» REQUIRED ACTION: Show all lines from the listing below that contain "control".

» DATA PROVIDED:
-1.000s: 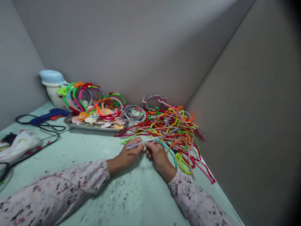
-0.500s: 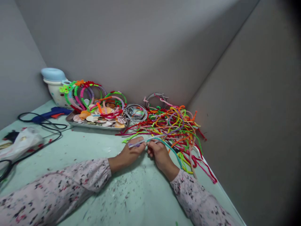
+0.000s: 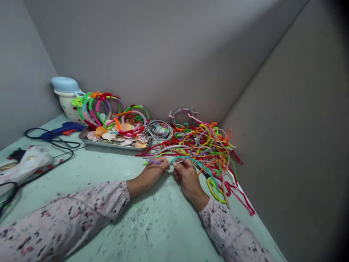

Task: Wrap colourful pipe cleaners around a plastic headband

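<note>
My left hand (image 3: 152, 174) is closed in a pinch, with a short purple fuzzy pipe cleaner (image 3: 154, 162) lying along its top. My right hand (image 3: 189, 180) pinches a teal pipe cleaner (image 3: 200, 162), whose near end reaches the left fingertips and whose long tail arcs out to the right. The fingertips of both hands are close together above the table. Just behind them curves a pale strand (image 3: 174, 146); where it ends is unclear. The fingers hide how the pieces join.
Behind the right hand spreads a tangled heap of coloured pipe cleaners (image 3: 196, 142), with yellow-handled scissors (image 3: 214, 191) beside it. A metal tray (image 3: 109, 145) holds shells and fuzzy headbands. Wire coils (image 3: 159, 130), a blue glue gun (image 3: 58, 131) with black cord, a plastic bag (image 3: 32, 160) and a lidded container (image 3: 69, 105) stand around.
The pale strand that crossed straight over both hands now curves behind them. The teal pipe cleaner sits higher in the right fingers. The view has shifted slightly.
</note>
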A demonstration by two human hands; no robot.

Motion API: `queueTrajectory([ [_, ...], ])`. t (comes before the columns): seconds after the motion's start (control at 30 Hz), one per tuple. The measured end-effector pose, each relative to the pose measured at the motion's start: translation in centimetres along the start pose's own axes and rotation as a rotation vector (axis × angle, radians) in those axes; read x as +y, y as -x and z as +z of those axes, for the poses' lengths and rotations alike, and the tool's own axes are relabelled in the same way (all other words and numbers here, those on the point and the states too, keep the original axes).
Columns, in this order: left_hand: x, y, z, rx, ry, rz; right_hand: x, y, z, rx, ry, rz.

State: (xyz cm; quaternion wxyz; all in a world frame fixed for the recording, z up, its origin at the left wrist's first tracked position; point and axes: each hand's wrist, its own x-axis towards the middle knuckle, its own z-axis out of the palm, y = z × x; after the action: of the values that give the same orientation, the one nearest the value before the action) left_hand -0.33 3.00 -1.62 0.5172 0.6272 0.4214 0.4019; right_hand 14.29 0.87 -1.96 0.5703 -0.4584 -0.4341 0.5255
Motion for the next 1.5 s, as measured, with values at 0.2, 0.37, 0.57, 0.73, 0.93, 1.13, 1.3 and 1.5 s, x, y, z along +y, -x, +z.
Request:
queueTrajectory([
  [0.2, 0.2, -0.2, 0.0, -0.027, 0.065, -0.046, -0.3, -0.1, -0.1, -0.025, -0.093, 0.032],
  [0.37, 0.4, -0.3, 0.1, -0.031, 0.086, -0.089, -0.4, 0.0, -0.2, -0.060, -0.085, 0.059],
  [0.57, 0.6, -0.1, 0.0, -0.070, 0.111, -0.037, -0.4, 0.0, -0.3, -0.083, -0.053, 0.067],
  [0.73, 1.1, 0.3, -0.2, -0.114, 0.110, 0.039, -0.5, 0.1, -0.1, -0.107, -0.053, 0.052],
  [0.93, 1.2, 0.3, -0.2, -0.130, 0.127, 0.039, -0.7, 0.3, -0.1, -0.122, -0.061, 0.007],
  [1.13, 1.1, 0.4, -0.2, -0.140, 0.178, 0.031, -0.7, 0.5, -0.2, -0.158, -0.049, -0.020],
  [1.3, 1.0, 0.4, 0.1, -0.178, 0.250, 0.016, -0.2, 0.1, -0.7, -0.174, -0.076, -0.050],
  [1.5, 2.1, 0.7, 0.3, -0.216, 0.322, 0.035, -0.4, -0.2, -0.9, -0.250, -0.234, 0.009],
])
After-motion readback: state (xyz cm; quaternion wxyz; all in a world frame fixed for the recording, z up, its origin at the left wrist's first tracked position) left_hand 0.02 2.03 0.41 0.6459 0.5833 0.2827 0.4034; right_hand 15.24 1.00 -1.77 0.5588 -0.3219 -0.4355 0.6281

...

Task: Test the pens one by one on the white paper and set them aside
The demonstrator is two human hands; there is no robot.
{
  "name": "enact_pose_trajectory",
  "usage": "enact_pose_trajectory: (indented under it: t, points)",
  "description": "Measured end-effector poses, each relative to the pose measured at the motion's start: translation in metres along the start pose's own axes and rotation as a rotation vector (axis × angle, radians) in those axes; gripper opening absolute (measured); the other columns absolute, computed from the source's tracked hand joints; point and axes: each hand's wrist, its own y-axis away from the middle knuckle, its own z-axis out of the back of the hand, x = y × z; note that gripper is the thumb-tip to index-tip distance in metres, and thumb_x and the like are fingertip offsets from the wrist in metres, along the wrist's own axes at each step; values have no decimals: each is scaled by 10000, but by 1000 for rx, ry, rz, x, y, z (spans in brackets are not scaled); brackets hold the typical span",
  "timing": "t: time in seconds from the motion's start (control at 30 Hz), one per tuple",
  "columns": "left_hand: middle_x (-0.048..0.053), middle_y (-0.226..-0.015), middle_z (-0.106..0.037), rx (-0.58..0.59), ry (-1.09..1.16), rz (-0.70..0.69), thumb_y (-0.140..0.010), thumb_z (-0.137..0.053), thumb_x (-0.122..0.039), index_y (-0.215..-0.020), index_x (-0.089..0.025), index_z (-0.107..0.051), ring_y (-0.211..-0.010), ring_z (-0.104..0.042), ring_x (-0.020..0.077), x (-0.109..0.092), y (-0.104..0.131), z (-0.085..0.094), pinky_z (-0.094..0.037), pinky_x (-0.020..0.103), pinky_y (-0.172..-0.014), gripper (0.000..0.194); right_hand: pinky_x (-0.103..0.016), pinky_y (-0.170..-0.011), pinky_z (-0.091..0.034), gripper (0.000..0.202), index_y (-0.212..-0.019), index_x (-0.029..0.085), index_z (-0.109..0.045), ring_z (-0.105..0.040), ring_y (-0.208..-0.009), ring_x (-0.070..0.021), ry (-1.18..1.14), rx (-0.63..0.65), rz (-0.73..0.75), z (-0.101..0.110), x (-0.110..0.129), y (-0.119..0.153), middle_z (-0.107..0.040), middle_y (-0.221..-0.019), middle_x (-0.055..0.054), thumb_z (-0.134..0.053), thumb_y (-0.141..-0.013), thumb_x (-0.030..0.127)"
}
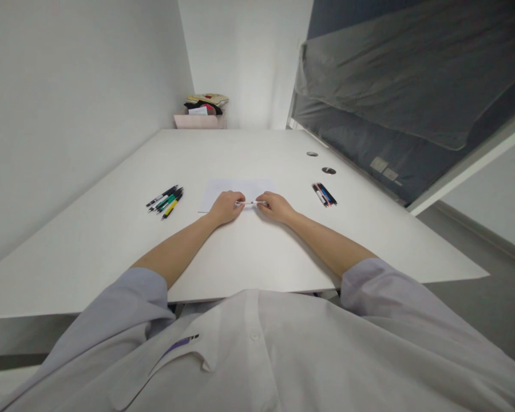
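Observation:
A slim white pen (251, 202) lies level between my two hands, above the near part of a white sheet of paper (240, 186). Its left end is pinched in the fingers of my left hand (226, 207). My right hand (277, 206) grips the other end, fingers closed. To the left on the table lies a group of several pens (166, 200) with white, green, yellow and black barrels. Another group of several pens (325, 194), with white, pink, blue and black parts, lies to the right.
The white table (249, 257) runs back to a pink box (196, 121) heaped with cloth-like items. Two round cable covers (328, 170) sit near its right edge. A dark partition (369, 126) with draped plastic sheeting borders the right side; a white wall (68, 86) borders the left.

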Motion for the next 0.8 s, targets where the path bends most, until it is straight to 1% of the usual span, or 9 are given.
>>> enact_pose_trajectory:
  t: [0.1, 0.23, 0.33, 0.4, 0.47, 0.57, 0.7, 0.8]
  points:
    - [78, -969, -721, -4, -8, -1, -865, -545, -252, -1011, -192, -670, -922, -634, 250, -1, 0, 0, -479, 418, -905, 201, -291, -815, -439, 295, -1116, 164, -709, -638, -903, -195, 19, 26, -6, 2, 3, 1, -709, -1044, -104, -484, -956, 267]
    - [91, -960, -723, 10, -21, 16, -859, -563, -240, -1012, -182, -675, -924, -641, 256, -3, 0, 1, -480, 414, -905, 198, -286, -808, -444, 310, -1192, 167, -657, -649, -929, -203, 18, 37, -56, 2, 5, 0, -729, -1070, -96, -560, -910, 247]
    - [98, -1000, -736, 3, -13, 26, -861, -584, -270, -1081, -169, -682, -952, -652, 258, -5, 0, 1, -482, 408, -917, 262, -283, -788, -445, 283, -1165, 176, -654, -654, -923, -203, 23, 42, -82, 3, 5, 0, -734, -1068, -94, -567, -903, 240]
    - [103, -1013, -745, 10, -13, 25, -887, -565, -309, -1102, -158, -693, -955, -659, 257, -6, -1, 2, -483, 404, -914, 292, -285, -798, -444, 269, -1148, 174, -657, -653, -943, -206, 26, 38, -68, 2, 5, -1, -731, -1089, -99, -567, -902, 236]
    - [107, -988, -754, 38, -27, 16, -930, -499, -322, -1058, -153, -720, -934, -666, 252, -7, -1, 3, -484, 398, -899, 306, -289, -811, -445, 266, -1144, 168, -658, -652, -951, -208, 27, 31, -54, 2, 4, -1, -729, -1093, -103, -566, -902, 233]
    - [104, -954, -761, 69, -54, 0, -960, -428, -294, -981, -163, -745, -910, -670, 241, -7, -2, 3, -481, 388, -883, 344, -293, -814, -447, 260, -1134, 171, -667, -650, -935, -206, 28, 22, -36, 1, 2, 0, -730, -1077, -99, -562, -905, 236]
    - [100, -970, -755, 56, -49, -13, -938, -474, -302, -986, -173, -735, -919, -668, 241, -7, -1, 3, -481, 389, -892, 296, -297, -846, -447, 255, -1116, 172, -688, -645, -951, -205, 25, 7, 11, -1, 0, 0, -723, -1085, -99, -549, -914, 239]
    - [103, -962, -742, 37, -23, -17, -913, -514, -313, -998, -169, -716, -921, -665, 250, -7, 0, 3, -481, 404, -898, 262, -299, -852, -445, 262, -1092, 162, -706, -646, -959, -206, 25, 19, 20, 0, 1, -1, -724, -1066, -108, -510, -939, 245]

» YOUR RESPONSE:
Motion API: `queueTrajectory([ [_, ...], ])`. t (comes before the columns): seconds after the motion's start (control at 30 Hz), one per tuple. The measured end-effector pose, each relative to the pose measured at the motion's start: translation in centimetres along the start pose's own axes and rotation as a rotation vector (axis × angle, radians) in those axes; read x as +y, y as -x and z as +z of those axes, for the poses' lengths and rotations alike, and the tool's own axes are relabelled in the same way (all other words and numbers here, those on the point and the states too, keep the original axes).
  "timing": "t: time in seconds from the motion's start (control at 30 Hz), one per tuple",

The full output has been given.